■ **WHAT YOU SHOULD DO**: Return the data below exactly, stopping after the line with "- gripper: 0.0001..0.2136".

■ **GIVEN INFORMATION**:
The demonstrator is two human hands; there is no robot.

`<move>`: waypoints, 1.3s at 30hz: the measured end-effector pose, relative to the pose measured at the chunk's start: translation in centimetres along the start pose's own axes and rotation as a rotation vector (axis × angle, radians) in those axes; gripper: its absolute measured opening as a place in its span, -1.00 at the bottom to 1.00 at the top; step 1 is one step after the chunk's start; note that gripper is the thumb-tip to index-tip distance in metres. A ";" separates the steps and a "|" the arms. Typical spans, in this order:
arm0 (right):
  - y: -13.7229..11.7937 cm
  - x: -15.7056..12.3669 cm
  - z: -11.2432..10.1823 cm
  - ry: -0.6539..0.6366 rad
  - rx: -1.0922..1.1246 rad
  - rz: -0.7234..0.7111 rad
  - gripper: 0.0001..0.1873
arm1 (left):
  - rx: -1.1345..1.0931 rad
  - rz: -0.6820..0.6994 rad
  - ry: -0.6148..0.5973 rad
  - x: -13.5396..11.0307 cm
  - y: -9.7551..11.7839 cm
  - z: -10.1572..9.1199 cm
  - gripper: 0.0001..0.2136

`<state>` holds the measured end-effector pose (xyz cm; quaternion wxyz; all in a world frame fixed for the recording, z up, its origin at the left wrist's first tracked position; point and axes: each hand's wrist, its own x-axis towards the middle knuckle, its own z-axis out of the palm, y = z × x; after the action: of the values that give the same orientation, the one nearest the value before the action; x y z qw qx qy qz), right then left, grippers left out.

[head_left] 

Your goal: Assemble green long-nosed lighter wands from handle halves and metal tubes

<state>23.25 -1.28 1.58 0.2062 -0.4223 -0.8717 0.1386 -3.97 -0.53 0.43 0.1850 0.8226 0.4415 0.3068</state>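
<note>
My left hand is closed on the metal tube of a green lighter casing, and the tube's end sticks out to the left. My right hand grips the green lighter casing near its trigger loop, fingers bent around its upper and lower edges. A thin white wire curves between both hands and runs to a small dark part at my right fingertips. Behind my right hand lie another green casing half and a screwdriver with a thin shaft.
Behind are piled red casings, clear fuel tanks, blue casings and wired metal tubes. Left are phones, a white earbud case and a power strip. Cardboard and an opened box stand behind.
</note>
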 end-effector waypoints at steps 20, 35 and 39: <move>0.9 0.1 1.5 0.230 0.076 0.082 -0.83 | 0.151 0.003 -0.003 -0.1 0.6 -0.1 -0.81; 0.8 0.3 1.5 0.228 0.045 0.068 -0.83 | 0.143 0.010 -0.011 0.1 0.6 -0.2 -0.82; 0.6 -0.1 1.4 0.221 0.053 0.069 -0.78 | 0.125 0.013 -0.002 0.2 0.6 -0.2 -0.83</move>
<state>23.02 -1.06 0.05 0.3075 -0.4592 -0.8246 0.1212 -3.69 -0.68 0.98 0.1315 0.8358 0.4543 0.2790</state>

■ **EXERCISE RESPONSE**:
The demonstrator is two human hands; there is no robot.

`<move>`: waypoints, 1.3s at 30hz: the measured end-effector pose, relative to the pose measured at the chunk's start: translation in centimetres along the start pose's own axes and rotation as a rotation vector (axis × angle, radians) in those axes; gripper: its absolute measured opening as a place in its span, -1.00 at the bottom to 1.00 at the top; step 1 is one step after the chunk's start; note that gripper is the thumb-tip to index-tip distance in metres. A ";" separates the steps and a "|" the arms. Typical spans, in this order:
arm0 (right):
  - y: -13.7229..11.7937 cm
  - x: -15.7056..12.3669 cm
  - z: -11.2432..10.1823 cm
  - ry: -0.6539..0.6366 rad
  - rx: -1.0922..1.1246 rad
  - rz: -0.7234..0.7111 rad
  - gripper: 0.0001..0.1873
arm1 (left):
  - rx: -1.1345..1.0931 rad
  - rz: -0.6820..0.6994 rad
  - ry: -0.6148..0.5973 rad
  - x: -13.5396..11.0307 cm
  - y: -9.7551..11.7839 cm
  - z: -10.1572..9.1199 cm
  - gripper: 0.0001..0.2136

The exercise contains no remaining tasks.